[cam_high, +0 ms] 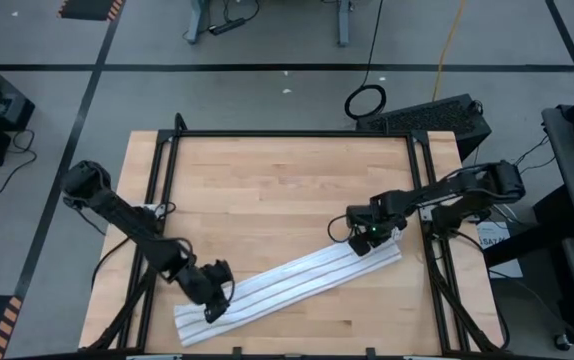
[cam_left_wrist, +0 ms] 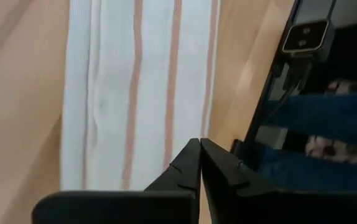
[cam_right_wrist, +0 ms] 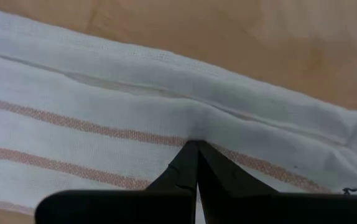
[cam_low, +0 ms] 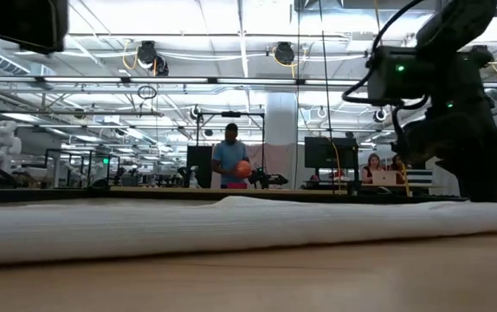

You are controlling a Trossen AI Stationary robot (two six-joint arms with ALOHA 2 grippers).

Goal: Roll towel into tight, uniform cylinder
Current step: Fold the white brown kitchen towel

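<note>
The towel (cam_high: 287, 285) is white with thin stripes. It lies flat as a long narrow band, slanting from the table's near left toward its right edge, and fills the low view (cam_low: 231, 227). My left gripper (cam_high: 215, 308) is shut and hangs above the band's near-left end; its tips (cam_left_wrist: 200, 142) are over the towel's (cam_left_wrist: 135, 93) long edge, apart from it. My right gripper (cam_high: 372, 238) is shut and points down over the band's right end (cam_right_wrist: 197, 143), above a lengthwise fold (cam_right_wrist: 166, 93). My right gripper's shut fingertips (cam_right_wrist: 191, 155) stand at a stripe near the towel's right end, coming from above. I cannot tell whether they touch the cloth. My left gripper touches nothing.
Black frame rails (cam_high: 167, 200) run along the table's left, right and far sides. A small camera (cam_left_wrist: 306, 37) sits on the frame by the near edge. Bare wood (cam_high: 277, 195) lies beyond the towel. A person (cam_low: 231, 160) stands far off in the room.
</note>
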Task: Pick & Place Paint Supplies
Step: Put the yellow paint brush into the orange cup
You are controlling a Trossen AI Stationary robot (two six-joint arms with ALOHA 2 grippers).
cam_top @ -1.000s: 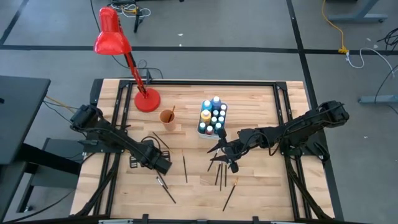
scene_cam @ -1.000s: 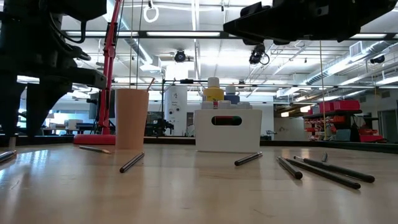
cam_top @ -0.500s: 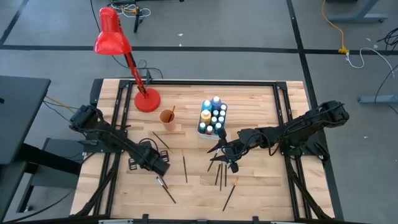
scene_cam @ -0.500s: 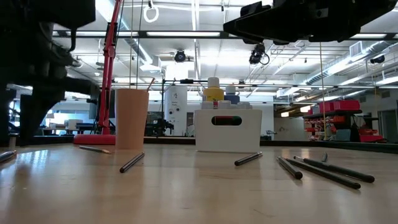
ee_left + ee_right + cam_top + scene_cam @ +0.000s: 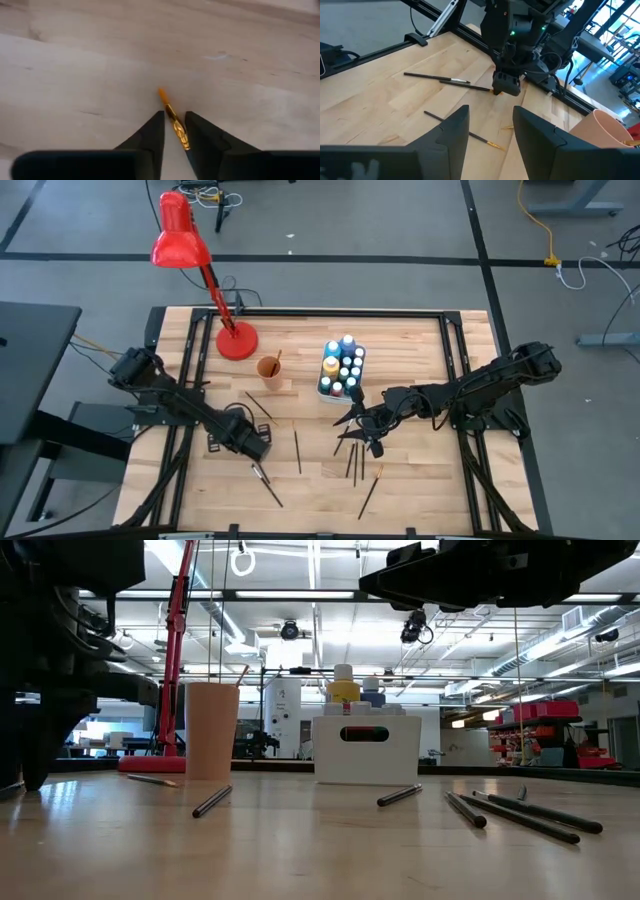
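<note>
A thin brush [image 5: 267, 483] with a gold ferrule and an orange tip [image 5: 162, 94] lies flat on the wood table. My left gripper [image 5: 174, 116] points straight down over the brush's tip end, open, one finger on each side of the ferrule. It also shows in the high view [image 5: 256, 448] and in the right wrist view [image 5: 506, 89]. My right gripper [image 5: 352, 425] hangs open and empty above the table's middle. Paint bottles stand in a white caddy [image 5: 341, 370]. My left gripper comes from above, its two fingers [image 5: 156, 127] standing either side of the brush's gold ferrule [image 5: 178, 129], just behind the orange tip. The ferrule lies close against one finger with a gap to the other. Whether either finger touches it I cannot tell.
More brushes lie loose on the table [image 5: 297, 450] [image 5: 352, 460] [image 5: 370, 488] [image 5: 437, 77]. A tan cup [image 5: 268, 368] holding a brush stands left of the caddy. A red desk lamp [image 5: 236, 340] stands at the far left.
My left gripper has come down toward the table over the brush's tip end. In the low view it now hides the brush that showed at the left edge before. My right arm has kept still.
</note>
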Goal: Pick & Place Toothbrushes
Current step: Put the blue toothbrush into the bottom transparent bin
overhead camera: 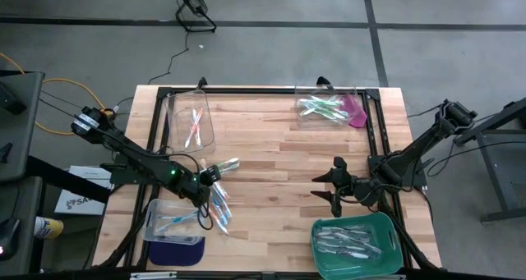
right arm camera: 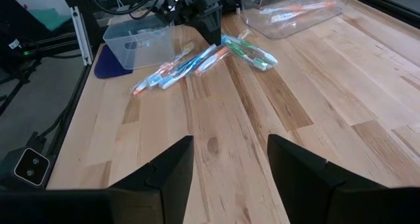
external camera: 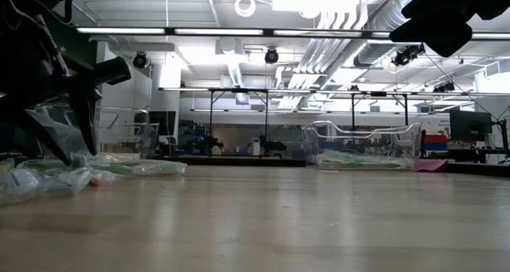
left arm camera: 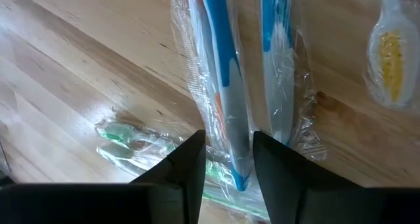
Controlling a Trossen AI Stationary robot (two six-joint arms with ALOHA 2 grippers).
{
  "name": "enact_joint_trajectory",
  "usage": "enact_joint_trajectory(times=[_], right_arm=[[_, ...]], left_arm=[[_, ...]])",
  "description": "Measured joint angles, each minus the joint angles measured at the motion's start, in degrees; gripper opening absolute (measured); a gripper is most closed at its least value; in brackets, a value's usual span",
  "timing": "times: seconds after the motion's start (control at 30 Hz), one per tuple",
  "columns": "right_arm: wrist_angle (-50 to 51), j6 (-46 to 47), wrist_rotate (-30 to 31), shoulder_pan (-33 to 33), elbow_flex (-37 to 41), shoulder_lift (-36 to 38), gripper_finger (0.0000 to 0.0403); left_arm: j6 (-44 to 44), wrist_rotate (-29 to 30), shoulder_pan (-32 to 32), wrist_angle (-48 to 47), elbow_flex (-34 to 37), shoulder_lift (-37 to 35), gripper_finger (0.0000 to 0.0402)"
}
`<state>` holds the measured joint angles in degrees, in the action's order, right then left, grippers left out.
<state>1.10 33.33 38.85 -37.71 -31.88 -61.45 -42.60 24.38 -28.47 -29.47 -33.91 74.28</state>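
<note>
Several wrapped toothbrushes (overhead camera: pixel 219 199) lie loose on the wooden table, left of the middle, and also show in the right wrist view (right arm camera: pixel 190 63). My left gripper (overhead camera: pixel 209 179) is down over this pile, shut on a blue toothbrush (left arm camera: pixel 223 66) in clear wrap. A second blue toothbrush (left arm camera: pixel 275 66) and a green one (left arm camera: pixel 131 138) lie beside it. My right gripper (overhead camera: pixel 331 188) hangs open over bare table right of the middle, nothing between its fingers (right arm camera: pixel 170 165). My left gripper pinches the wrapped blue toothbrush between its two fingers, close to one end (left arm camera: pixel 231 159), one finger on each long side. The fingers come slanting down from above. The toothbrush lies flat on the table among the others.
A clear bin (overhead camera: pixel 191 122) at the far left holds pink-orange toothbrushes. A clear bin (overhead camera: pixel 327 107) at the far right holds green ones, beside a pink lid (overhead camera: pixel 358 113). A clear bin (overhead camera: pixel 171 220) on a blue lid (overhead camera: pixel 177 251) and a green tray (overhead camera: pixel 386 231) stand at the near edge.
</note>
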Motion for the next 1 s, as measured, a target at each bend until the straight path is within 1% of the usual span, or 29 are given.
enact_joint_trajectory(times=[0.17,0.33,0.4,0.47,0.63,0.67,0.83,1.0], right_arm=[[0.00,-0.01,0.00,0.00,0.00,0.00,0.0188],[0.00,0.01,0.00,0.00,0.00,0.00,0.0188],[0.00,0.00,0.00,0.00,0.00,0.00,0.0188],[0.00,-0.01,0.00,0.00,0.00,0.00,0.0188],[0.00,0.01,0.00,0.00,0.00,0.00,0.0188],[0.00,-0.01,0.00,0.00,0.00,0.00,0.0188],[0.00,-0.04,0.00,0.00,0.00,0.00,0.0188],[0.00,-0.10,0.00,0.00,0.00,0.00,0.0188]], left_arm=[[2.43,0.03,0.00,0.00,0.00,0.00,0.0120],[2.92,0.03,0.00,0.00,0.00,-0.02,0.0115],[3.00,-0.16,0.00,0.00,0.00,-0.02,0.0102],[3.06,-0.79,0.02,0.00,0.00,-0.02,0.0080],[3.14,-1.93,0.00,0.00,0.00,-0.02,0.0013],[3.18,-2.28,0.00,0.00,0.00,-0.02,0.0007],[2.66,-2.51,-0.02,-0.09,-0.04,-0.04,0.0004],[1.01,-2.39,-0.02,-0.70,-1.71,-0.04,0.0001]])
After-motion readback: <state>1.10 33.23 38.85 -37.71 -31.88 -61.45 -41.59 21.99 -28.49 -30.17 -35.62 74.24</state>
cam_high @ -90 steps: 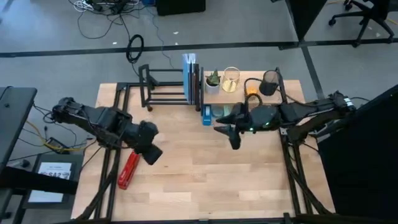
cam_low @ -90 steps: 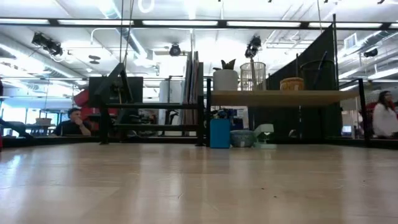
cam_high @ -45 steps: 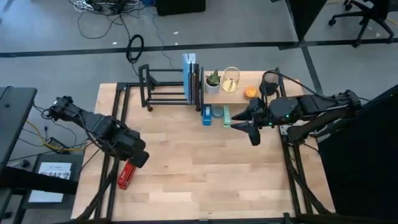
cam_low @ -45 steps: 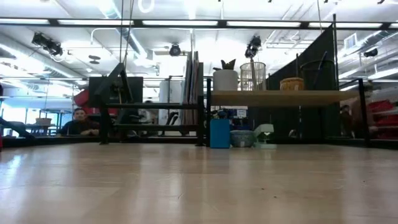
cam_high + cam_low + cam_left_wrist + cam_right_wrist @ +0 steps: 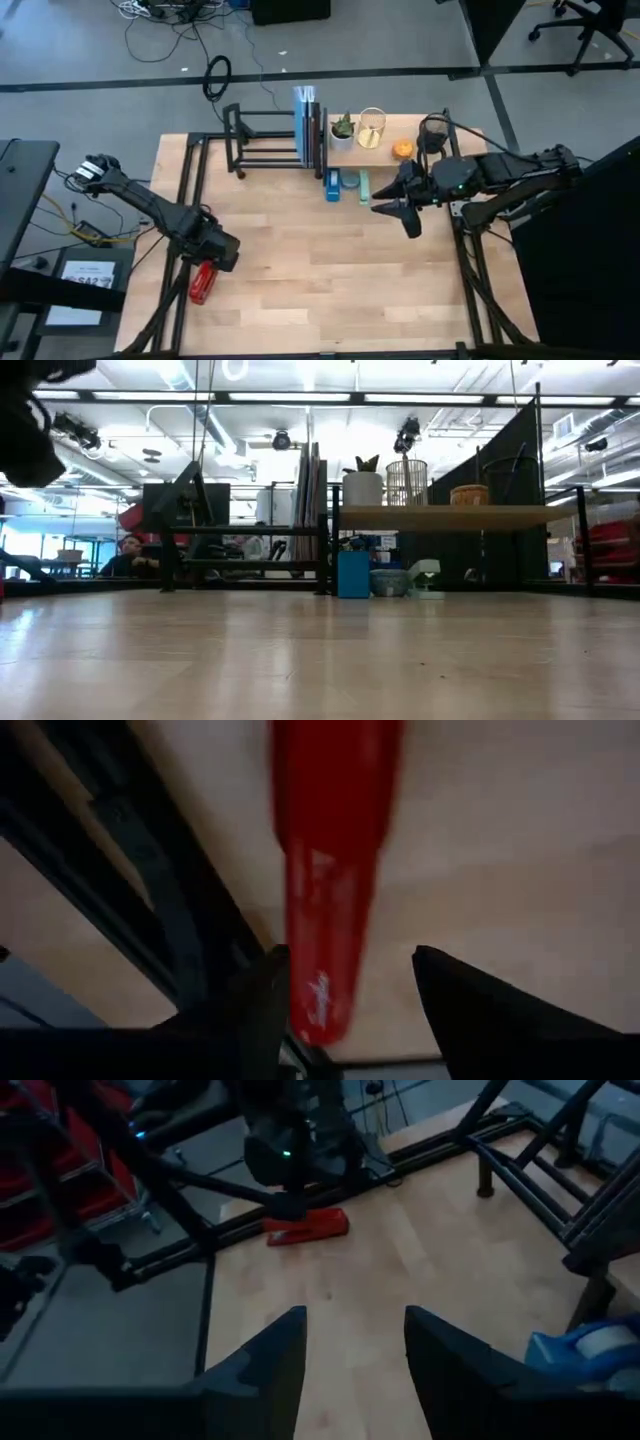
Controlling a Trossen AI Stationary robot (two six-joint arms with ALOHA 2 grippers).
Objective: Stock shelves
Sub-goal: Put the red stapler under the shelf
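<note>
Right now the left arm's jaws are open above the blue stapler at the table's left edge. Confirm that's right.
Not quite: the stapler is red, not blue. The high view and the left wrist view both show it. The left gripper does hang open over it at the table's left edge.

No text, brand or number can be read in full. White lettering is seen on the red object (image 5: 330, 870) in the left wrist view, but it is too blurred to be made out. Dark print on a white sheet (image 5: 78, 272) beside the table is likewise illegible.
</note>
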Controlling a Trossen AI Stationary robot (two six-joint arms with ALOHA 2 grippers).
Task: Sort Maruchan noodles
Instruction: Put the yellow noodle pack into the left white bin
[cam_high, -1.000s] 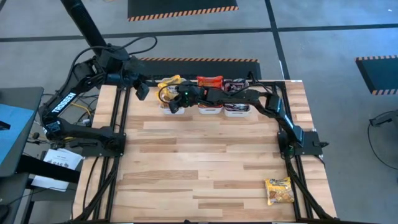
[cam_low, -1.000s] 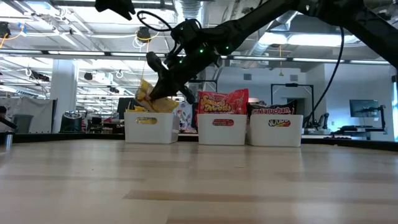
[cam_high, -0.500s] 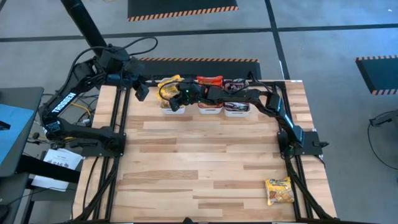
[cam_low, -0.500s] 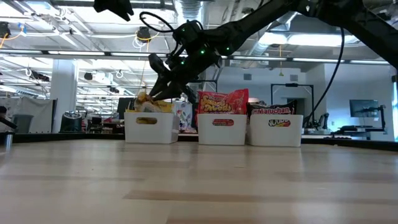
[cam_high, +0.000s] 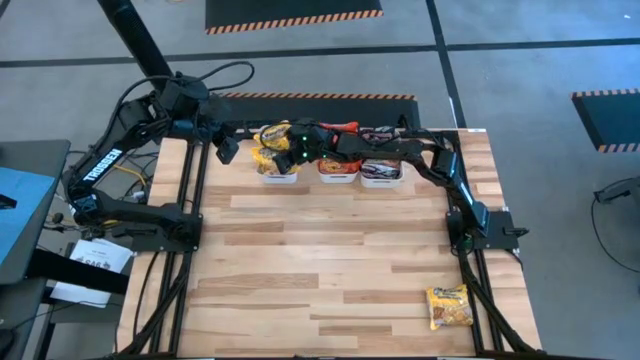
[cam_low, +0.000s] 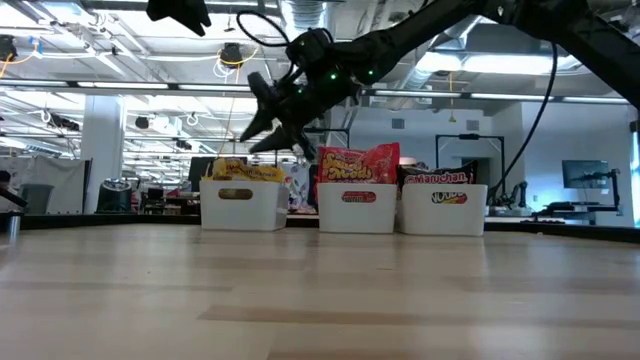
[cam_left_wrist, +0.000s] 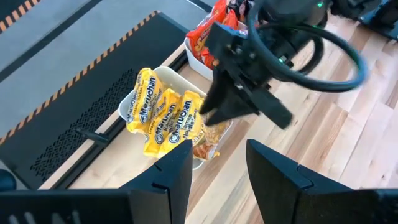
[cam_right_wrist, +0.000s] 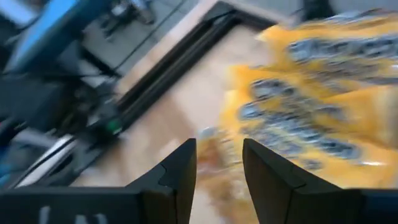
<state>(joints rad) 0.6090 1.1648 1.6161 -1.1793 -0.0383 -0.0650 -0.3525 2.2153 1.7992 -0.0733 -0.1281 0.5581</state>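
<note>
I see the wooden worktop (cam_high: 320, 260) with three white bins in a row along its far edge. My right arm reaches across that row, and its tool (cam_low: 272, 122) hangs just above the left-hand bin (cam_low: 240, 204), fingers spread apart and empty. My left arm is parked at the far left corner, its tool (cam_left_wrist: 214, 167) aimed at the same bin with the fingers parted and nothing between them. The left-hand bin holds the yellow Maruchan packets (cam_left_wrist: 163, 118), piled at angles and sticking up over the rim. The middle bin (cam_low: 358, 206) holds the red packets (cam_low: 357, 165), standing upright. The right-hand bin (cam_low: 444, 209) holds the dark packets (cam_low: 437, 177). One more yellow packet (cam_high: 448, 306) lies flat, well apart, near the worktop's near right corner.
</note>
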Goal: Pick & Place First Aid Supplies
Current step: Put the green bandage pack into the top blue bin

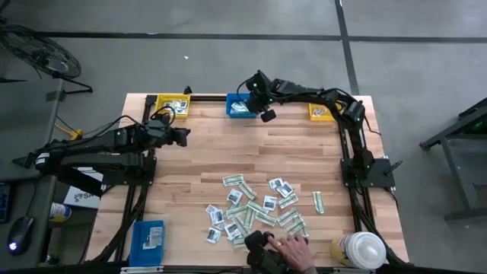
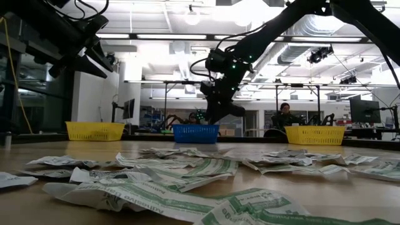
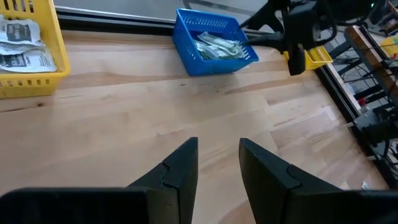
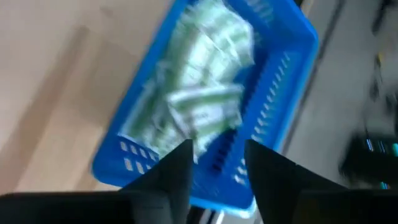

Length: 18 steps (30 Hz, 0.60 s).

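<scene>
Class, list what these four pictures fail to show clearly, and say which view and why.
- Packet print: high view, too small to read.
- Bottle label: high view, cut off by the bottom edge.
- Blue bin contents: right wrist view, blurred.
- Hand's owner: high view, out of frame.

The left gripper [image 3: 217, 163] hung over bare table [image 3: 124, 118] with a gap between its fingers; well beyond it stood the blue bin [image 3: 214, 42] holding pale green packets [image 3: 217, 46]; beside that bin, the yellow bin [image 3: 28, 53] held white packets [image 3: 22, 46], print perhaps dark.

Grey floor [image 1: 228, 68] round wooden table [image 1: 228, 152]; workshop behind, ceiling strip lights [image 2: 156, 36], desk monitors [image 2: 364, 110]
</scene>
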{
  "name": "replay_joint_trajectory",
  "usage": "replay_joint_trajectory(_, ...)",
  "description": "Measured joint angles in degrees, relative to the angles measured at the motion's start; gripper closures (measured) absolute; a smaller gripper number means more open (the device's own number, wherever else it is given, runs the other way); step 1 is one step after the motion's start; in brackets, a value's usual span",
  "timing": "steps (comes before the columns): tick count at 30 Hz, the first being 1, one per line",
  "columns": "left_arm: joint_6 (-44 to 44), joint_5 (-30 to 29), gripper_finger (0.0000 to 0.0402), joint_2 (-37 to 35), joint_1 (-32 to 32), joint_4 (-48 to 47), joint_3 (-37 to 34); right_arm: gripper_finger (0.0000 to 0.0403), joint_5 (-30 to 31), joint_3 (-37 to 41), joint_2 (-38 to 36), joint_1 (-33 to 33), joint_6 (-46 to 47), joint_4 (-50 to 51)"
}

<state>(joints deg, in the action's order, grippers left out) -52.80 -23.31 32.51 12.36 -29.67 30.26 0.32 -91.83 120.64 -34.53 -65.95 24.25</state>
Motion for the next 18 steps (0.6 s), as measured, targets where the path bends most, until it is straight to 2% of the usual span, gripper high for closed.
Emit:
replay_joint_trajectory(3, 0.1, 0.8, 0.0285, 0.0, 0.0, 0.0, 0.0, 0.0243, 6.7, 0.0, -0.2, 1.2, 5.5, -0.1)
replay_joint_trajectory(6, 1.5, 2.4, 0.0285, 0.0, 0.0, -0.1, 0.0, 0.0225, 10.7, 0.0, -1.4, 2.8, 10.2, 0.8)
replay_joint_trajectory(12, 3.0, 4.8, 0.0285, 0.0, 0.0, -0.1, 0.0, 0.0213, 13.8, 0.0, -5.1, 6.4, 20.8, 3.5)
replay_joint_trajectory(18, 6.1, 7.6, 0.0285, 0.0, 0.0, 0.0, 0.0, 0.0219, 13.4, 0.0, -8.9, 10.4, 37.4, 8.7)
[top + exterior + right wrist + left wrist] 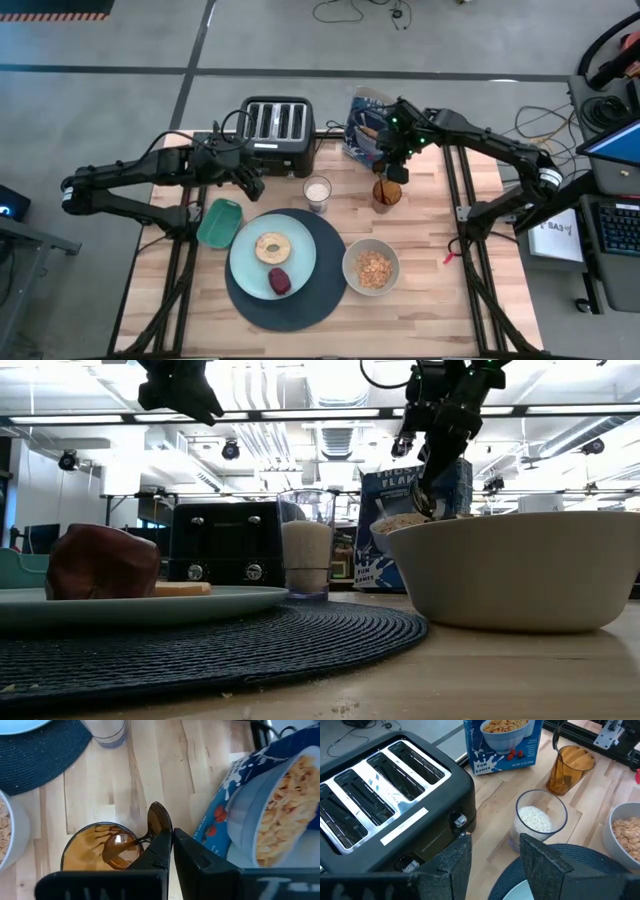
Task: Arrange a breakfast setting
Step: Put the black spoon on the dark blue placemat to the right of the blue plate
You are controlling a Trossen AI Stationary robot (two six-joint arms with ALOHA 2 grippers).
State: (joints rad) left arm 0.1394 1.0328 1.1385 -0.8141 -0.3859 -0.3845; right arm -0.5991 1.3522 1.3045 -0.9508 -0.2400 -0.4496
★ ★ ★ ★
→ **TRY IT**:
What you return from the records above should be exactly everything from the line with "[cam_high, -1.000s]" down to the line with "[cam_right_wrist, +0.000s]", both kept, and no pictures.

→ **RESULT OF THE TASK**:
[cam_high, -1.000s] 
[cam_low, -1.000s] 
[cam_high, -0.500s] 
[cam_low, -0.500s] 
[cam_high, +0.000s] 
[cam_low, +0.000s] 
[cam_left_wrist, +0.000s] 
[cam_right_wrist, +0.000s] 

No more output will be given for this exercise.